═══ SOURCE MATERIAL ═══

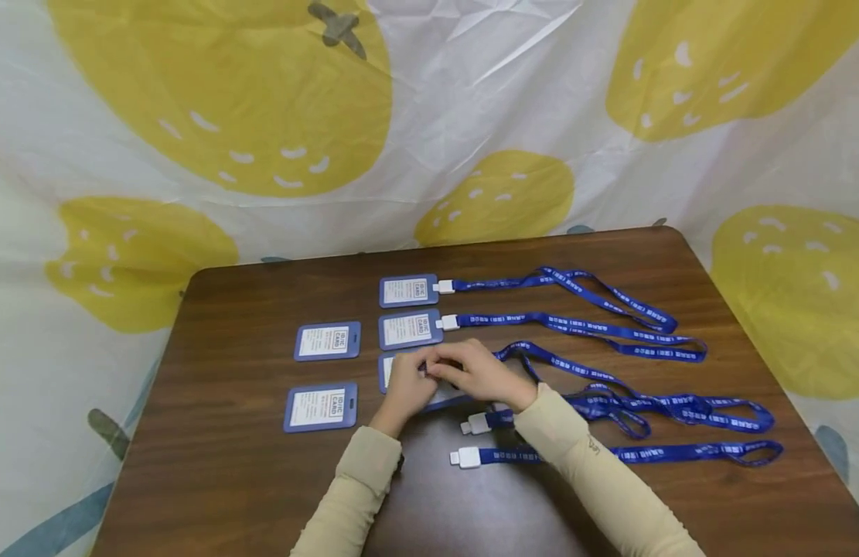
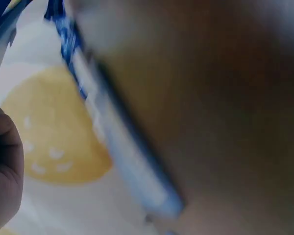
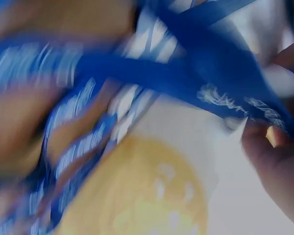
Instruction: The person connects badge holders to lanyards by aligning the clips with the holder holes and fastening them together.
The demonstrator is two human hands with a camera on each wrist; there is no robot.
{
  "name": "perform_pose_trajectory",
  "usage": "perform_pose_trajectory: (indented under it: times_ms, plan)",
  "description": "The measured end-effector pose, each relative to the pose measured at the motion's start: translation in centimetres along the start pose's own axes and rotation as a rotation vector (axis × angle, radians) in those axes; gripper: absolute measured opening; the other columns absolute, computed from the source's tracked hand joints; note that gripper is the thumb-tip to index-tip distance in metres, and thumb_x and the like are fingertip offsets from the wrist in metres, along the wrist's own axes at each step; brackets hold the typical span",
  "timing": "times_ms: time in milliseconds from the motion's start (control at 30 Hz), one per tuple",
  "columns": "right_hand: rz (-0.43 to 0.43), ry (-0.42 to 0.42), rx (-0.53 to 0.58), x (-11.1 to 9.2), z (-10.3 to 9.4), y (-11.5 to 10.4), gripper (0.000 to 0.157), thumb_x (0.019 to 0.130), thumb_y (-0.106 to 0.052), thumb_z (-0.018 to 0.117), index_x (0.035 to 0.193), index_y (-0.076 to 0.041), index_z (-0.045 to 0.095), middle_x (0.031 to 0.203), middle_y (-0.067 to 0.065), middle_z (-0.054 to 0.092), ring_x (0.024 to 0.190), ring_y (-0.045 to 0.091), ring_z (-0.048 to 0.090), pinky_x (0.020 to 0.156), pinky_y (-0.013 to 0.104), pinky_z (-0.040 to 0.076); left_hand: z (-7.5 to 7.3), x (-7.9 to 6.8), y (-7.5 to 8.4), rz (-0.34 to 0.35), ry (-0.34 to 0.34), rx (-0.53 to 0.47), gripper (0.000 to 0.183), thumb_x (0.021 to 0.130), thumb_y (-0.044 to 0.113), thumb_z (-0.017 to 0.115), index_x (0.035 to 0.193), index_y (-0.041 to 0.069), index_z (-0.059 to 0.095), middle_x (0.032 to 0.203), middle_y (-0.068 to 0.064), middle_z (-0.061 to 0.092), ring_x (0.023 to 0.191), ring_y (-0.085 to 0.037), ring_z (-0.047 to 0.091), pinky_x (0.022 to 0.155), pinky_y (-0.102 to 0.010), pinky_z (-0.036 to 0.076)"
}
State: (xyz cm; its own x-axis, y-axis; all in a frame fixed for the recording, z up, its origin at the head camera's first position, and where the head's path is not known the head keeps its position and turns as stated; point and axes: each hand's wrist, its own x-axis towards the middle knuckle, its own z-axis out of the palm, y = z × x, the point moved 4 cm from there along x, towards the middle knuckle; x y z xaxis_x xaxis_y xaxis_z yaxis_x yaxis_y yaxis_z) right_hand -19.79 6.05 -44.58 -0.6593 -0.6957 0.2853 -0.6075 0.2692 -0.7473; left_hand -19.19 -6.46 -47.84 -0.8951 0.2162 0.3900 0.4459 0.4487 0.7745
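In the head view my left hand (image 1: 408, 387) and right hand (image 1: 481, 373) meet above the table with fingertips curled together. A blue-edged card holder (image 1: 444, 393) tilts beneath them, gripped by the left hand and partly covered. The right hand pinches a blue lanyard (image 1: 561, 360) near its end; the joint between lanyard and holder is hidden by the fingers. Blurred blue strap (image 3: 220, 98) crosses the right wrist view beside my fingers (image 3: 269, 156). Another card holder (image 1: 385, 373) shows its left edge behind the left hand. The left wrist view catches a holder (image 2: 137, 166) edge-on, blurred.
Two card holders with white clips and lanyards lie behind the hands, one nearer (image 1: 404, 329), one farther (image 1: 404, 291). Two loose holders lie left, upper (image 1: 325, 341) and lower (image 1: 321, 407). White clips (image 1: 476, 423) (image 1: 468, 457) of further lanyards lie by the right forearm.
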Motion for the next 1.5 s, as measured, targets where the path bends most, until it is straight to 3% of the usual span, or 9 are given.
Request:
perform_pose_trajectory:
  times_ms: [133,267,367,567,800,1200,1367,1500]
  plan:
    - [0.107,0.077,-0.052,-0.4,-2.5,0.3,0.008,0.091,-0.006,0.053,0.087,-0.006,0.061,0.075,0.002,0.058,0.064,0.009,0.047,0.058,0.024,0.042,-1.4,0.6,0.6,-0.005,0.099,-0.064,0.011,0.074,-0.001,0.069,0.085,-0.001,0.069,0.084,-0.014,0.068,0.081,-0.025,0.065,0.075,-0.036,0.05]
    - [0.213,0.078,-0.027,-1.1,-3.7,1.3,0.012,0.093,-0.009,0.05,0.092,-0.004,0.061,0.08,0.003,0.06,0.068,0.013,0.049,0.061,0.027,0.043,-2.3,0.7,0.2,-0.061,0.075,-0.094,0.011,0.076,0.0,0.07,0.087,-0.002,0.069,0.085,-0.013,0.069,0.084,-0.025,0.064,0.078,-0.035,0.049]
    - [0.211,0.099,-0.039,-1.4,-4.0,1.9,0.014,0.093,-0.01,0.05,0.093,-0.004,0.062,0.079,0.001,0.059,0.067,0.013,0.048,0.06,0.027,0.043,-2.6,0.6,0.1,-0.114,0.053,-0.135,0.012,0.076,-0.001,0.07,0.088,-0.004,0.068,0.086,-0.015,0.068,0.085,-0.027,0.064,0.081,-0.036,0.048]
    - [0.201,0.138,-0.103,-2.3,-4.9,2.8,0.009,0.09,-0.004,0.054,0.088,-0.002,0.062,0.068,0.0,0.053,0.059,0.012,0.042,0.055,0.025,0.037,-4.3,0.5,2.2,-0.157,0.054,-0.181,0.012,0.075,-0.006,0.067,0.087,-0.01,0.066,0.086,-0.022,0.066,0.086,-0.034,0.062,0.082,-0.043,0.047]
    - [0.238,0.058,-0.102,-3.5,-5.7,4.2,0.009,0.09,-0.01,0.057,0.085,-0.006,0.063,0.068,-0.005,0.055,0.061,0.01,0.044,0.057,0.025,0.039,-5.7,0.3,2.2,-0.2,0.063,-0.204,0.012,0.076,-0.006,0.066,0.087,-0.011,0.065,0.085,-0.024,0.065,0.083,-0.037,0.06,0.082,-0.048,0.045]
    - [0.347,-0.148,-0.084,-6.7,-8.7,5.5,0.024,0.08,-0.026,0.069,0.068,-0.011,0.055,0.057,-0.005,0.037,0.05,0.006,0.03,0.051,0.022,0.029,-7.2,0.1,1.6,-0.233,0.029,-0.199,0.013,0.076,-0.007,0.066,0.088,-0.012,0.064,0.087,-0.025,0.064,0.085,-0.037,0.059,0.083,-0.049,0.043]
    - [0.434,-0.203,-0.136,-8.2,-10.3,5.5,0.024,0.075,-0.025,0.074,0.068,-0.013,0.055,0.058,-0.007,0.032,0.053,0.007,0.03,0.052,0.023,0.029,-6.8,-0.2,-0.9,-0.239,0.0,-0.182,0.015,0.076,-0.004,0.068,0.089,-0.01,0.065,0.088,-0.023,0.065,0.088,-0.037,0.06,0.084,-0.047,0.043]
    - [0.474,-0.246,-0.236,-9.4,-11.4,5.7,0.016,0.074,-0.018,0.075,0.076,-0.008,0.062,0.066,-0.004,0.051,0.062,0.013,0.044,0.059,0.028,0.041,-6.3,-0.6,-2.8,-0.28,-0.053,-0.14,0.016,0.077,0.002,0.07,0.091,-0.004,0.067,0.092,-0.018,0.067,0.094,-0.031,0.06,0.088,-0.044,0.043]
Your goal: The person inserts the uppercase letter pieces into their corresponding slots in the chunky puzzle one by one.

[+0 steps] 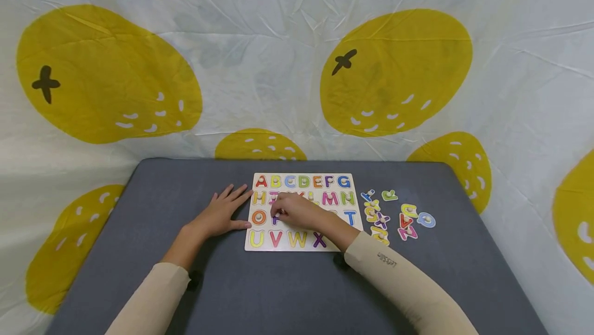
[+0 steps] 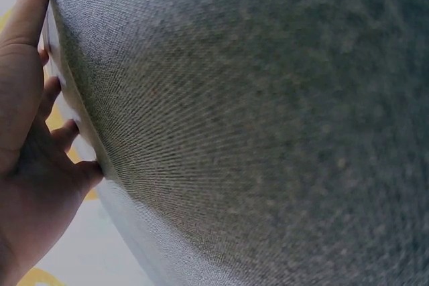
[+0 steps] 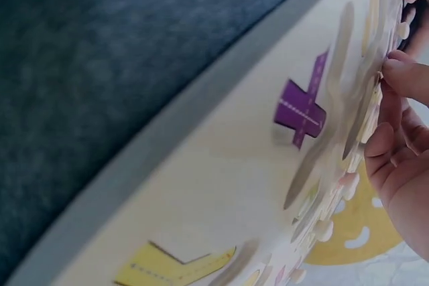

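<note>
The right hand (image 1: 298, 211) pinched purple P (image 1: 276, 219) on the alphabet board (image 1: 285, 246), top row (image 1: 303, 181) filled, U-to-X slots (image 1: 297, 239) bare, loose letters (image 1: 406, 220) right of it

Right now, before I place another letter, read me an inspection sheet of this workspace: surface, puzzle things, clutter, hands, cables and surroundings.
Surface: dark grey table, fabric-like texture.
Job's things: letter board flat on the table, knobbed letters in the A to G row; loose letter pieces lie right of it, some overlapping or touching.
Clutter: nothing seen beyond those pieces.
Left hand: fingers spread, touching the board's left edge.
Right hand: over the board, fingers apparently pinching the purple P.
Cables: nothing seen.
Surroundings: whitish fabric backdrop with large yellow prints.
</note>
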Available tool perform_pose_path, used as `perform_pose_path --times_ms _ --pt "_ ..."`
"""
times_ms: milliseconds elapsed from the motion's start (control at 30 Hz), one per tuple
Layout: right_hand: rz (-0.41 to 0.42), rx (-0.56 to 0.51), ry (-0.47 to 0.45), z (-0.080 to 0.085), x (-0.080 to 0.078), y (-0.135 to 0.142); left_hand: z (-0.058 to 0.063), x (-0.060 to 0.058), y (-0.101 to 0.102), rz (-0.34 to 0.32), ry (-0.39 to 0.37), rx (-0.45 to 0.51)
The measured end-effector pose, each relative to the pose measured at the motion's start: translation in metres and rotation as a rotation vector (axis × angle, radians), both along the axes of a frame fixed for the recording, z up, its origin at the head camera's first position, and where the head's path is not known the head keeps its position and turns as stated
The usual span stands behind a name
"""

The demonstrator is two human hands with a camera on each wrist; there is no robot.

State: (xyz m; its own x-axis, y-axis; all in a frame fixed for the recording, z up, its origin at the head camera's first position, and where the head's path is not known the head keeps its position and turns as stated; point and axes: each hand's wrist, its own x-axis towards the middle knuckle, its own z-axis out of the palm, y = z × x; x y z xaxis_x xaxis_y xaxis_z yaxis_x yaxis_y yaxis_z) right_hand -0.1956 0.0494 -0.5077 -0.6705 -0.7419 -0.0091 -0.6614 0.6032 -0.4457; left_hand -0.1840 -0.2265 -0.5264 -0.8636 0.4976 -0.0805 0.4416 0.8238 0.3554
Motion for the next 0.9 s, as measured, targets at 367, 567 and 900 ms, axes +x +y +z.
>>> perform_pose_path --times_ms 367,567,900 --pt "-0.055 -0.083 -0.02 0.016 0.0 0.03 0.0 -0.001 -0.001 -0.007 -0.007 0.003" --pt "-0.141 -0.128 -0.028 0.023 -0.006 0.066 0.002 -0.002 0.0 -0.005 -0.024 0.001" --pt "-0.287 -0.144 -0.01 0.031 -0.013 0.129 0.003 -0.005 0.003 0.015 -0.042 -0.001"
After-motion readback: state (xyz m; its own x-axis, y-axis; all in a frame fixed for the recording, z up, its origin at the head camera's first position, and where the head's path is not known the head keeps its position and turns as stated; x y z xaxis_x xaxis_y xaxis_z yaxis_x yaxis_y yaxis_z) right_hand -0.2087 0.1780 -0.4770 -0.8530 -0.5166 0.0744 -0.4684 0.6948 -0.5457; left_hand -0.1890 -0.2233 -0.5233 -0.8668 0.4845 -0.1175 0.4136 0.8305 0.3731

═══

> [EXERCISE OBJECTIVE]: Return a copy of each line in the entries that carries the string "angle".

> [EXPECTED ANSWER]:
  "description": "The measured end-effector pose, each relative to the pose measured at the motion's start: translation in centimetres along the start pose's own axes and rotation as a rotation vector (axis × angle, radians) in those axes; gripper: absolute measured opening; the other columns absolute, computed from the source's tracked hand joints; note that gripper is the thumb-tip to index-tip distance in metres, and thumb_x and the like are fingertip offsets from the wrist in metres, along the wrist's own axes at each step; brackets hold the typical span",
The measured end-effector pose, each relative to the pose measured at the motion's start: translation in metres and rotation as a rotation vector (axis × angle, radians), both along the axes of a frame fixed for the recording, z up, its origin at the head camera's first position, and where the head's path is not known the head keeps its position and turns as stated

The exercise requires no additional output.